## Supplied information

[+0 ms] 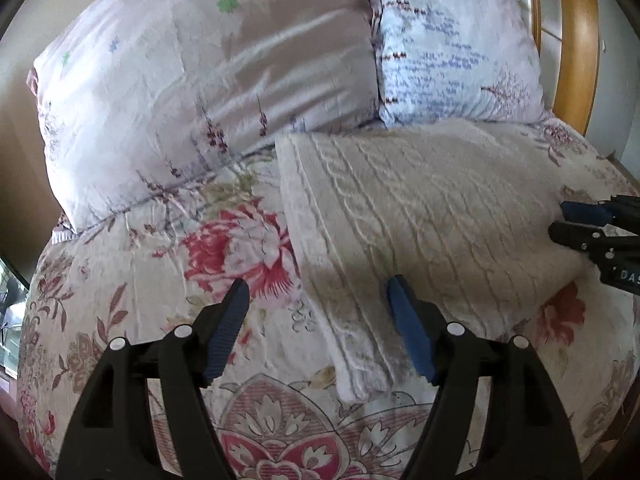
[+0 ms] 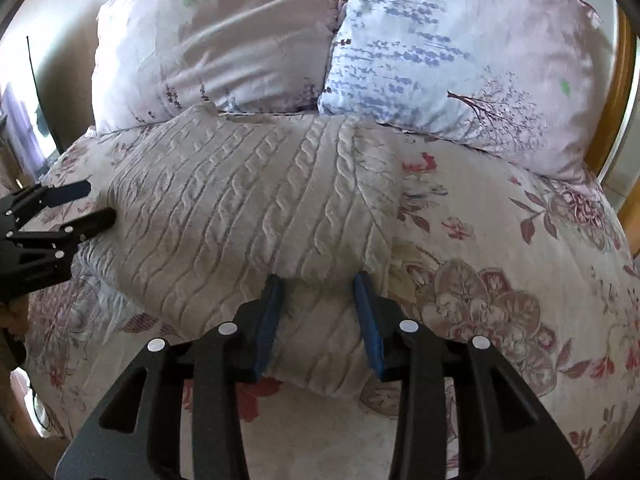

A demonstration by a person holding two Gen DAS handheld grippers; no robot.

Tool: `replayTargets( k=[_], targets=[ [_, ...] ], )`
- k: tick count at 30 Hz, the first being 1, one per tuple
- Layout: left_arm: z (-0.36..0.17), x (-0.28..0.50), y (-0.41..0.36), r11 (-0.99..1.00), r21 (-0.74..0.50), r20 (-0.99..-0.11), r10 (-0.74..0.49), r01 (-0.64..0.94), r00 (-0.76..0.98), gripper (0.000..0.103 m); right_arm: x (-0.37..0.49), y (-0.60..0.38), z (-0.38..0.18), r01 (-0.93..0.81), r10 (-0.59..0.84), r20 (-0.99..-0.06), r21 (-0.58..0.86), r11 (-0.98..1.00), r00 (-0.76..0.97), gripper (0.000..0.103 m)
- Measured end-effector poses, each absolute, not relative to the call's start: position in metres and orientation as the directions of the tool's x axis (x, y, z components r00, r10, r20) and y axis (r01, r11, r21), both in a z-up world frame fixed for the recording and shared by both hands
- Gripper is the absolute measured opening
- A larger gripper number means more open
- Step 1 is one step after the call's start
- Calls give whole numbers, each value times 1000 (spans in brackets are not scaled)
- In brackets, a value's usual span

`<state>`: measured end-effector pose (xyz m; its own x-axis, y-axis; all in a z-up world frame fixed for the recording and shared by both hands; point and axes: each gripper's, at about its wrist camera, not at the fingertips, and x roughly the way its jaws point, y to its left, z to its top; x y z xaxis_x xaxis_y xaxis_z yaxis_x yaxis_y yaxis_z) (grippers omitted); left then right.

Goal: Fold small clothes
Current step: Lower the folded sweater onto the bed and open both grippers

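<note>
A cream cable-knit sweater (image 2: 248,200) lies folded on the floral bedspread (image 2: 500,240), its far edge tucked against the two pillows (image 2: 440,60). The left gripper (image 1: 318,292) hovers with fingers spread wide over the sweater's left edge, holding nothing. The right gripper (image 2: 318,284) has its fingers apart around a raised fold at the near right edge; whether they pinch it I cannot tell. Bare bedspread stretches to the right.
</note>
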<state>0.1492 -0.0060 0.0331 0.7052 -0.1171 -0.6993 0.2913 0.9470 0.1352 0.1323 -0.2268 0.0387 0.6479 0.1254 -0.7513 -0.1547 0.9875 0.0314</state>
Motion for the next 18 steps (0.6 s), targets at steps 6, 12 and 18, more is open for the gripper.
replayTargets(
  k=[6, 12, 18],
  targets=[
    [29, 149, -7, 954, 134, -702, -99, 267, 706, 72, 130, -226, 37, -157, 125, -742, 28, 987, 659, 40],
    [27, 152, -9, 956, 134, -710, -93, 263, 698, 73, 132, -225, 36, -157, 116, -746, 15, 987, 655, 40],
    [23, 157, -13, 950, 169, -704, -70, 262, 707, 79, 144, -220, 35, -171, 82, -765, -38, 984, 638, 45]
  ],
)
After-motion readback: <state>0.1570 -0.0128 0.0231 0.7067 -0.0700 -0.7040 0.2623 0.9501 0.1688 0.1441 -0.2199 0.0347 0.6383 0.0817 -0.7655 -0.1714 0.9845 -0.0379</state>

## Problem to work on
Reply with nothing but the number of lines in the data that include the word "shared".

## Exercise solution
2